TASK GOAL — All of the data below is to be written out again exactly.
########
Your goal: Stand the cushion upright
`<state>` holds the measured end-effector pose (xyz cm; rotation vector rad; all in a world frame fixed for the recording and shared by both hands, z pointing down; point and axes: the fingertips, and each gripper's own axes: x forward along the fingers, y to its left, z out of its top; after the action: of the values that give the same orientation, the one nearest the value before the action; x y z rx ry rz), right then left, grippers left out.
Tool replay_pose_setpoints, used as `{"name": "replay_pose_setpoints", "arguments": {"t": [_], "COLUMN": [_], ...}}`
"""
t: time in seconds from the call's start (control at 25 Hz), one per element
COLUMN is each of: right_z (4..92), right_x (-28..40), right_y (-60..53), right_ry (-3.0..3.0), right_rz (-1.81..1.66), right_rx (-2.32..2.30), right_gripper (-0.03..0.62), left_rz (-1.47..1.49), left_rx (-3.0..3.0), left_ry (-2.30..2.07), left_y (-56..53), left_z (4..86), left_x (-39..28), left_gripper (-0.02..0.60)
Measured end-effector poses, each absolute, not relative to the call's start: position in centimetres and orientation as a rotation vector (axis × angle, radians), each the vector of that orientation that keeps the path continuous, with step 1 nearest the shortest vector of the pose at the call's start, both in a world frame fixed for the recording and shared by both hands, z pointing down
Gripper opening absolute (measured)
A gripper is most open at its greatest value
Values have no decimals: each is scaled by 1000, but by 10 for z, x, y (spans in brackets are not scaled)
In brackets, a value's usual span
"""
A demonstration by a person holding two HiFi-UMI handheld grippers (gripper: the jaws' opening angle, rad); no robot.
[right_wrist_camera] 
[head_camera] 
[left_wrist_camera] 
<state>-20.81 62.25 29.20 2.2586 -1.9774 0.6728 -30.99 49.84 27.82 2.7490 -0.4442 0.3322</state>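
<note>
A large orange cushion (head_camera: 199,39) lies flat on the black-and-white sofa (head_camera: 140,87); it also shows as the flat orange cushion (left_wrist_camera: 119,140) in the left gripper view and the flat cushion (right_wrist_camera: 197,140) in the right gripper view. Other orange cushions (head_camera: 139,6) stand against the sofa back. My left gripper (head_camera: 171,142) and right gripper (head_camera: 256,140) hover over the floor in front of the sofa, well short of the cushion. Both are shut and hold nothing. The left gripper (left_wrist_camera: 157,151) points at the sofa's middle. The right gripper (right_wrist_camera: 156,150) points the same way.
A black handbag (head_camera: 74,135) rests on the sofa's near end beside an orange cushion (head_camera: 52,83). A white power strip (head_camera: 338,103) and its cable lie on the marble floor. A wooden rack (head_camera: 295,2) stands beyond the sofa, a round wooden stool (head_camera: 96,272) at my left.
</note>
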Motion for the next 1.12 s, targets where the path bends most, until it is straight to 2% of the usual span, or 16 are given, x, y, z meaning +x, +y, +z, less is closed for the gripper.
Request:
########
ANSWER FOR THIS EXERCISE —
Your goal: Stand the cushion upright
`<state>` holds the measured end-effector pose (xyz cm; rotation vector rad; all in a world frame fixed for the recording and shared by both hands, z pointing down; point and axes: the fingertips, and each gripper's own axes: x forward along the fingers, y to its left, z out of its top; after the action: of the values that give the same orientation, the one nearest the value before the action; x y z rx ry rz), right then left, grippers left out.
Tool replay_pose_setpoints, used as `{"name": "replay_pose_setpoints", "arguments": {"t": [_], "COLUMN": [_], ...}}`
"""
t: time in seconds from the call's start (control at 25 Hz), one per element
COLUMN is each of: right_z (4..92), right_x (-28..40), right_y (-60..53), right_ry (-3.0..3.0), right_rz (-1.81..1.66), right_rx (-2.32..2.30), right_gripper (-0.03..0.62), left_rz (-1.47..1.49), left_rx (-3.0..3.0), left_ry (-2.30..2.07), left_y (-56..53), left_z (4..86), left_x (-39..28), left_gripper (-0.02..0.60)
Measured end-effector poses, each absolute, not relative to the call's start: position in centimetres and orientation as a rotation vector (axis × angle, radians), each the vector of that orientation that keeps the path continuous, with step 1 nearest the shortest vector of the pose at the call's start, both in a world frame fixed for the recording and shared by both hands, z pointing down
Gripper opening absolute (measured)
A gripper is most open at its greatest value
Values have no decimals: each is scaled by 1000, but by 10 for z, x, y (spans in brackets are not scaled)
In brackets, a value's usual span
"""
A demonstration by a person holding two HiFi-UMI handheld grippers (gripper: the jaws' opening angle, rad); no robot.
[right_wrist_camera] 
[head_camera] 
[left_wrist_camera] 
<state>-20.81 62.25 29.20 2.2586 -1.9774 0.6728 -30.99 49.84 27.82 2.7490 -0.4442 0.3322</state>
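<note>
A large orange cushion (head_camera: 199,39) lies flat on the black-and-white sofa (head_camera: 140,87); it also shows as the flat orange cushion (left_wrist_camera: 119,140) in the left gripper view and the flat cushion (right_wrist_camera: 197,140) in the right gripper view. Other orange cushions (head_camera: 139,6) stand against the sofa back. My left gripper (head_camera: 171,142) and right gripper (head_camera: 256,140) hover over the floor in front of the sofa, well short of the cushion. Both are shut and hold nothing. The left gripper (left_wrist_camera: 157,151) points at the sofa's middle. The right gripper (right_wrist_camera: 156,150) points the same way.
A black handbag (head_camera: 74,135) rests on the sofa's near end beside an orange cushion (head_camera: 52,83). A white power strip (head_camera: 338,103) and its cable lie on the marble floor. A wooden rack (head_camera: 295,2) stands beyond the sofa, a round wooden stool (head_camera: 96,272) at my left.
</note>
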Motion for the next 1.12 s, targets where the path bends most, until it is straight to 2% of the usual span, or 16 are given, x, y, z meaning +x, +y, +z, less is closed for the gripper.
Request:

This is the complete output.